High Number of Hosts Not Updating Malware Signatures
Alerts when a high number of hosts not updating malware signatures have been discovered. These hosts should be evaluated to determine why they are not updating their malware signatures.
Similar to Detection of Uncleaned Malware on Endpoint, malware may persist if somehow, an endpoint protection solution is not updating its malware signatures. If there are a high number of hosts not updating, then this could indicate a sign of more widespread infection or other compromised state that is resulting in malware signatures not updating.

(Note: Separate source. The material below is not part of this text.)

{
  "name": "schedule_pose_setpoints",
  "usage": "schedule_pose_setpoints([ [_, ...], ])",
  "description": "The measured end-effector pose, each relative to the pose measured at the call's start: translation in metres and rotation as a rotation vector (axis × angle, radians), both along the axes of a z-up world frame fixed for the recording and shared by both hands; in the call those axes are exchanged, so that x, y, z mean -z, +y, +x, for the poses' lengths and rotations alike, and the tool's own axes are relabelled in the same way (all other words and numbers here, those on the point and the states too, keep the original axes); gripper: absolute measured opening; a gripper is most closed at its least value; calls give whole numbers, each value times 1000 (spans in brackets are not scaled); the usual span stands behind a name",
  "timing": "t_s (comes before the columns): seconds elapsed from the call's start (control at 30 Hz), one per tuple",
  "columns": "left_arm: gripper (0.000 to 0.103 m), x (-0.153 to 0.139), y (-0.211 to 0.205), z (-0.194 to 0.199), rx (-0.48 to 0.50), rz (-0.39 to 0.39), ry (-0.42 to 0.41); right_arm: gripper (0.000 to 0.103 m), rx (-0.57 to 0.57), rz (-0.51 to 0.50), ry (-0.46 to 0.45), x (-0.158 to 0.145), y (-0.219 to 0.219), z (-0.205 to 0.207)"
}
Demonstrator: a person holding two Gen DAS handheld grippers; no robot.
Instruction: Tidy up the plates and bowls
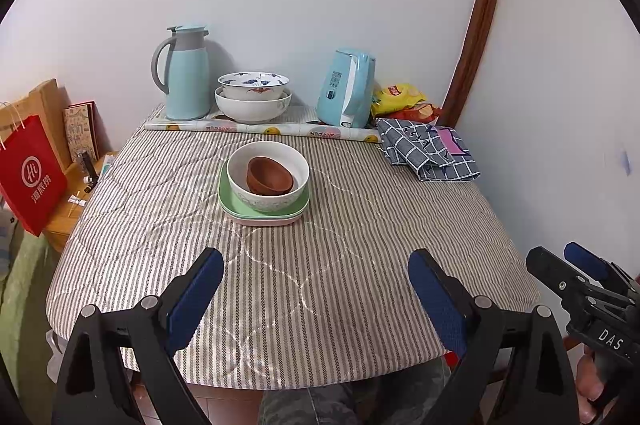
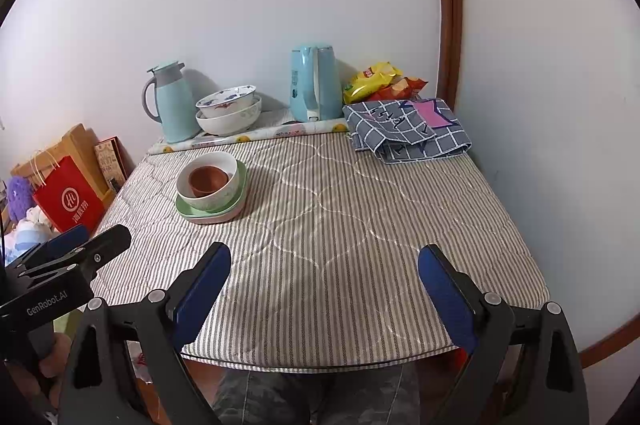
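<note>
Left wrist view: left gripper (image 1: 316, 271) spread wide, nothing between the blue pads, hanging over the near edge of the striped table cover (image 1: 360, 225). Dish stack sits ahead, slightly left of the gripper's centreline, well apart from the fingertips: brown bowl (image 1: 269, 176) tilted inside white bowl (image 1: 268, 175), which rests on green plate (image 1: 225, 199) on top of pink plate (image 1: 264, 221). Second pair, patterned bowl (image 1: 253, 85) nested in a larger white serving bowl (image 1: 253, 107), at the back by the wall, between thermos jug (image 1: 186, 73) and kettle (image 1: 348, 89). Checked cloth (image 1: 428, 149) back right. Right gripper (image 1: 560, 257) enters at the right edge, apart from everything; its jaw state can't be read from here.

Right wrist view: right gripper (image 2: 325, 267) also wide open and empty, over the near table edge. Same stack now ahead and clearly left of centre: brown bowl (image 2: 208, 180) in white bowl (image 2: 208, 185), plates beneath. Left gripper (image 2: 86, 241) at left edge, beside the stack's side of the table, not touching it.
</note>
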State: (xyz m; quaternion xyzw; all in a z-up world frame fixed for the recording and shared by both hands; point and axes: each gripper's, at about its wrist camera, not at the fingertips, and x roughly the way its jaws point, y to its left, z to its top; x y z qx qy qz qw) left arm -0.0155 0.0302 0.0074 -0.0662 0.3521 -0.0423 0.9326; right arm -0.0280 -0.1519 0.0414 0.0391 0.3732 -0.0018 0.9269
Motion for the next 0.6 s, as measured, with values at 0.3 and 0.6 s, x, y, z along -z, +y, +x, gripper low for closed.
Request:
schedule_pose_setpoints([
  [0.3, 94, -1, 3, 0, -9, 7, -3, 94, 3, -2, -7, -3, 2, -2],
  [0.6, 94, -1, 4, 1, -7, 8, -1, 94, 2, 0, -6, -3, 3, -2],
])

Uncleaned malware puts digital systems at risk. For any environments/systems that are involved in processing personal data, this situation can be critical, and especially so in a GDPR context. Article 32 of the GDPR requires that organizations regularly test, assess and evaluate effectiveness of implemented technical and organizational security controls. In the event that a Supervisory Authority executes powers to place an organization within the scope of a privacy audit, the organization must demonstrate compliance (Article 58). If the organization faces a personal data breach and individuals are impacted, those individuals have the right to demand compensation for material and non-material damage caused by the breach. The organization must prove that they have understood and addressed the risk appropriately and deployed proper countermeasures (Article 82).
Removing malware infections that antivirus and other legacy endpoint protection software cannot remove (whether due to file permissions or other configurations that prevents easy quarantine or cleaning) can be considered in many cases appropriate, and helps to demonstrate compliance.